=== TASK INSTRUCTIONS ===
Report every line below that carries the word "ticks".

=== DATASET EXTRACT ===

══════════

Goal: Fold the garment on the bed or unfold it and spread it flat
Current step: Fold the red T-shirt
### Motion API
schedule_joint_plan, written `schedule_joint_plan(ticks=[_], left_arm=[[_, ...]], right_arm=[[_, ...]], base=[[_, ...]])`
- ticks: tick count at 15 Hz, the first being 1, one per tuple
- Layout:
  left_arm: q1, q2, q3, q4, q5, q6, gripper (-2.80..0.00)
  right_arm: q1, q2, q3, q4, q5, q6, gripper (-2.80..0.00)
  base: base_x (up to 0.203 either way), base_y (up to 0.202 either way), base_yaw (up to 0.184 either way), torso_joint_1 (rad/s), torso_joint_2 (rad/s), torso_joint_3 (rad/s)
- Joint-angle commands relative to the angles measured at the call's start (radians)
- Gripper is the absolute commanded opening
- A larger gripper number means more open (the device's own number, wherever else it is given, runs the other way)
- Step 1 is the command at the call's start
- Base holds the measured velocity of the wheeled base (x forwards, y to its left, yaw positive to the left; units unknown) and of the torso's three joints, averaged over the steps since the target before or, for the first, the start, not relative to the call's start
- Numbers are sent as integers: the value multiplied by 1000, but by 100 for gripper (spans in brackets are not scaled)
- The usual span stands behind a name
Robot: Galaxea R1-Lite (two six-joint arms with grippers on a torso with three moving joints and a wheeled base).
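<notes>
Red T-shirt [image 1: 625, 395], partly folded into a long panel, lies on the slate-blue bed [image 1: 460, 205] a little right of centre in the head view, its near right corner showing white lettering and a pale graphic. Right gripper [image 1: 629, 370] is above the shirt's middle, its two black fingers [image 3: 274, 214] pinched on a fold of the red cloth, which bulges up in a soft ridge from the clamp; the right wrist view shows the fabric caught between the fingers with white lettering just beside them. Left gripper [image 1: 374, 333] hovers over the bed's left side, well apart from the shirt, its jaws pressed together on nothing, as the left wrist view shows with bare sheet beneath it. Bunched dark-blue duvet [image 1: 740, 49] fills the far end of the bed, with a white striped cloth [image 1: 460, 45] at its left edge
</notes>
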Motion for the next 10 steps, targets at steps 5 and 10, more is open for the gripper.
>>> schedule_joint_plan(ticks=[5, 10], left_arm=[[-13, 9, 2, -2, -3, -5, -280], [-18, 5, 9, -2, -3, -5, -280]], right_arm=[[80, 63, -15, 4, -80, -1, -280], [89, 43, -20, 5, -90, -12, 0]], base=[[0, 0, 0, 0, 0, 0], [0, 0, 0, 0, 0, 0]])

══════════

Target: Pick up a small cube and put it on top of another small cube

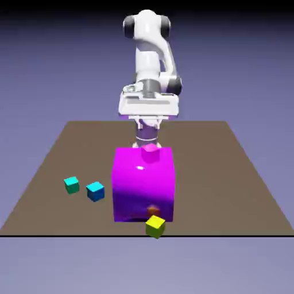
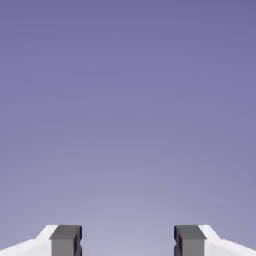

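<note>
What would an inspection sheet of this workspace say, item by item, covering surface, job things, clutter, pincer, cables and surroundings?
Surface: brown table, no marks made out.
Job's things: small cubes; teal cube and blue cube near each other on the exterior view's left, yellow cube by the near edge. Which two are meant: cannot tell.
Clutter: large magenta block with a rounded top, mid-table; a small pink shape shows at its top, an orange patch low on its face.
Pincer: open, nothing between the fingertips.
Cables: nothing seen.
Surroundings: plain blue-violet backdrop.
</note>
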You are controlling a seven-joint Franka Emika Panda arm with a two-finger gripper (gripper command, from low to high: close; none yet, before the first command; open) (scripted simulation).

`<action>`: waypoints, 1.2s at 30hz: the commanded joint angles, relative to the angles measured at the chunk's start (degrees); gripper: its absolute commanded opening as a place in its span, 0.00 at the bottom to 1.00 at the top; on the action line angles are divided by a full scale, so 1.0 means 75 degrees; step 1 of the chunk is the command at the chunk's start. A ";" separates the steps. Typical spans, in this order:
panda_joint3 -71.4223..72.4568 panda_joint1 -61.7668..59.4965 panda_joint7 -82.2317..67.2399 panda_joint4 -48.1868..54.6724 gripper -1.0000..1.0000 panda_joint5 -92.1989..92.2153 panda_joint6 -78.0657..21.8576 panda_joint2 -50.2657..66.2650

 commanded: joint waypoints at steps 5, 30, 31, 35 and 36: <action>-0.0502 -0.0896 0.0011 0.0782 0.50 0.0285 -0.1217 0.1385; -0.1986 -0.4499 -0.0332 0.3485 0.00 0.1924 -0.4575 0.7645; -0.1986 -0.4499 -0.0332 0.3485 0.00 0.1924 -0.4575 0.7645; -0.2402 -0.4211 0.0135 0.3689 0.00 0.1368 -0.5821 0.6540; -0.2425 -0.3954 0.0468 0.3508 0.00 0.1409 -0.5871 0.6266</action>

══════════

=== THE COMPLETED TASK ===
schedule_joint_plan, written `schedule_joint_plan(ticks=[_], left_arm=[[_, ...]], right_arm=[[_, ...]], base=[[_, ...]])`
- ticks: tick count at 15 Hz, the first being 1, one per tuple
>>> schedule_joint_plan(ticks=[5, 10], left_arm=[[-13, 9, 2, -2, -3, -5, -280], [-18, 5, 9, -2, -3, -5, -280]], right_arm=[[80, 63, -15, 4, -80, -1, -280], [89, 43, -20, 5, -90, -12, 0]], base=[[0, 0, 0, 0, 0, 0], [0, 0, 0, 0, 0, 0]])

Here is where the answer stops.